TASK OBJECTIVE
Exactly the lines starting at the line containing "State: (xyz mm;" and ending at the line containing "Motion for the" are to be written out from the listing below, both included.

DATA
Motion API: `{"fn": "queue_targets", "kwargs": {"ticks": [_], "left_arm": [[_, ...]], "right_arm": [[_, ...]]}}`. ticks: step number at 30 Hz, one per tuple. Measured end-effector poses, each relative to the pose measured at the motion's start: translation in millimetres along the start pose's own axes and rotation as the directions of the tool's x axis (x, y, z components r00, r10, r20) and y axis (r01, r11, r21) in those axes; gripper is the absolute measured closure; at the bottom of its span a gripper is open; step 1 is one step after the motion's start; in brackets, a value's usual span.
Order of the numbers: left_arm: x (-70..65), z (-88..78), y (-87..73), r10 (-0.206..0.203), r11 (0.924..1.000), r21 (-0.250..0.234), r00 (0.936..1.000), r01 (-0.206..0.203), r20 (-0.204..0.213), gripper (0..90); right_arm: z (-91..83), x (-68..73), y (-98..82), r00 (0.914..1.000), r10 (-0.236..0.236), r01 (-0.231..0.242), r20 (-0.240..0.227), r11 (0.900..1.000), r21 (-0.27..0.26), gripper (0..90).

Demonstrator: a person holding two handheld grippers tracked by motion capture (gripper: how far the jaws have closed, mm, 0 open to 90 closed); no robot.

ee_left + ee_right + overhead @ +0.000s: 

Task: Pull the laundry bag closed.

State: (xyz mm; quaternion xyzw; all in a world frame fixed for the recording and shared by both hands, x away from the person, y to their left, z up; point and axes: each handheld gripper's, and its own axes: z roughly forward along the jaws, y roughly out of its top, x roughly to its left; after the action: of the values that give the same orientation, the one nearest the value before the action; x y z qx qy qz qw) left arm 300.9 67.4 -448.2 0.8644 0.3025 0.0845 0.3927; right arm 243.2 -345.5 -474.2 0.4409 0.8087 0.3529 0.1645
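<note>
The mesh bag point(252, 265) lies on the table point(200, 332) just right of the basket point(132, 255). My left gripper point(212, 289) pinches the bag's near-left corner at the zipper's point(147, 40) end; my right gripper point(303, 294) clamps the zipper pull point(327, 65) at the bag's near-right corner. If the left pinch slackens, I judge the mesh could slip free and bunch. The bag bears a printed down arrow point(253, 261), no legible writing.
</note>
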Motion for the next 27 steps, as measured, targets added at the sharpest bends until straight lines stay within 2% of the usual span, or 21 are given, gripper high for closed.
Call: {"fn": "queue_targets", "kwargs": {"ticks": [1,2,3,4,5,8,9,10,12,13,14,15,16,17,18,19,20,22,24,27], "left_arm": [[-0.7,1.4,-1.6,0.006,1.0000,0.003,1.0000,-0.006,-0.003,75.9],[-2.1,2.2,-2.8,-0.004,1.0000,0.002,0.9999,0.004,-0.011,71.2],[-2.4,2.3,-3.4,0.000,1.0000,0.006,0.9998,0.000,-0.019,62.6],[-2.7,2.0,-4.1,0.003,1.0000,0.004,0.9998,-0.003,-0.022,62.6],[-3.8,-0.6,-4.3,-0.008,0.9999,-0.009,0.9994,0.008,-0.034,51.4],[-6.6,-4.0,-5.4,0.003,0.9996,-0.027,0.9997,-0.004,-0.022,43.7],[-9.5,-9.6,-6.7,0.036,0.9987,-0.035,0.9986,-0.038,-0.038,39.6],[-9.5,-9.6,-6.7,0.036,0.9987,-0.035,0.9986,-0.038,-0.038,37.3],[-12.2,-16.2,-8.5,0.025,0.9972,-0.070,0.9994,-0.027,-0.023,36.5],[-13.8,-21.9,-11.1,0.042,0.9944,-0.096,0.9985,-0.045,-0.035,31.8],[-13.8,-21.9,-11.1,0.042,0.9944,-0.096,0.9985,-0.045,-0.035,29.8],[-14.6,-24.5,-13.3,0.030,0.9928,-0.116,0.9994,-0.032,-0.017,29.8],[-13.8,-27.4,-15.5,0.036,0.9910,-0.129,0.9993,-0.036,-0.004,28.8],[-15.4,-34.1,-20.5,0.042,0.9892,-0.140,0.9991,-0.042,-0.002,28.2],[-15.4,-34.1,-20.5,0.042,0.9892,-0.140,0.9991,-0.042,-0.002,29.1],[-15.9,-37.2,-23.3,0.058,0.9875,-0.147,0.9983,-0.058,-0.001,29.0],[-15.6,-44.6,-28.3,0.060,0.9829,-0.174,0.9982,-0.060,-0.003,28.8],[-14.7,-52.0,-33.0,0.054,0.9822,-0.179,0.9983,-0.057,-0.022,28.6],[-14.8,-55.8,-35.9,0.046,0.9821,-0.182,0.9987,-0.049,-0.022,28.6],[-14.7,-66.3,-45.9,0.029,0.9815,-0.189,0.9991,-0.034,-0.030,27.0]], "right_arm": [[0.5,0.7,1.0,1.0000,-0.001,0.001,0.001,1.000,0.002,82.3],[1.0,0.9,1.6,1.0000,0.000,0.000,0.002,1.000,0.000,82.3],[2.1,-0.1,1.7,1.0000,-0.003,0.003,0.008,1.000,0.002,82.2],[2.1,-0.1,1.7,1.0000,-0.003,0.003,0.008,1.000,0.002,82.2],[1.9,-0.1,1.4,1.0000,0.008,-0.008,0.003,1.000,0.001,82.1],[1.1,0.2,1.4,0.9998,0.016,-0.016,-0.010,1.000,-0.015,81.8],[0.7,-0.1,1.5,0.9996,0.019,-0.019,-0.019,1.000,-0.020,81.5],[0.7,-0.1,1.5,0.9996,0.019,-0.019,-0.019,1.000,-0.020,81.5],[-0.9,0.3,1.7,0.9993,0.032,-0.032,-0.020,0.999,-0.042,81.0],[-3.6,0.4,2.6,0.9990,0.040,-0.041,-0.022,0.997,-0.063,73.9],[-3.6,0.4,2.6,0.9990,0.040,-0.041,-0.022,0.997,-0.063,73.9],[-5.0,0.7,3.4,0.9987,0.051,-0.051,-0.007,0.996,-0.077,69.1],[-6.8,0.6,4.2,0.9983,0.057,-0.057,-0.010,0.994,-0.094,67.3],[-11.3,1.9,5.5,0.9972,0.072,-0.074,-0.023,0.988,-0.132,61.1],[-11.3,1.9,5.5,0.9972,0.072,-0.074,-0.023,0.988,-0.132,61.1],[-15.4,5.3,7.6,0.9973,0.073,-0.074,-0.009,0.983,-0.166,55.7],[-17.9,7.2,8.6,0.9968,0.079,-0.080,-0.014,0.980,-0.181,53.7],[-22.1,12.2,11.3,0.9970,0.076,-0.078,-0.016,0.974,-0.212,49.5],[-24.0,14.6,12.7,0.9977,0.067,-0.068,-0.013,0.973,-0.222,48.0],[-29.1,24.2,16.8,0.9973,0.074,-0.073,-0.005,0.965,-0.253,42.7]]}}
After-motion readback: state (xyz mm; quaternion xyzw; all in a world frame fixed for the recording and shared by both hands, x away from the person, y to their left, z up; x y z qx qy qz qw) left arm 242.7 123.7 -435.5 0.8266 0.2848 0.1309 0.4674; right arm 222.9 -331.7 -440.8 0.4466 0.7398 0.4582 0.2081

YOUR RESPONSE
State: (xyz mm; quaternion xyzw; all in a world frame fixed for the recording and shared by both hands, x away from the person, y to their left, z up; point and axes: each handheld gripper's, and its own axes: z roughly forward along the jaws, y roughly out of its top, x roughly to its left; after the action: of the values that give the same orientation, the one nearest the value before the action; x y z qx qy qz qw) left arm 300.9 67.4 -448.2 0.8644 0.3025 0.0845 0.3927; right arm 243.2 -345.5 -474.2 0.4409 0.8087 0.3529 0.1645
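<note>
The mesh bag point(252, 265) lies on the table point(200, 332) just right of the basket point(132, 255). My left gripper point(212, 289) pinches the bag's near-left corner at the zipper's point(147, 40) end; my right gripper point(303, 294) clamps the zipper pull point(327, 65) at the bag's near-right corner. If the left pinch slackens, I judge the mesh could slip free and bunch. The bag bears a printed down arrow point(253, 261), no legible writing.
</note>
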Motion for the next 27 steps, as measured, targets added at the sharpest bends until straight lines stay within 2% of the usual span, or 21 are given, gripper high for closed.

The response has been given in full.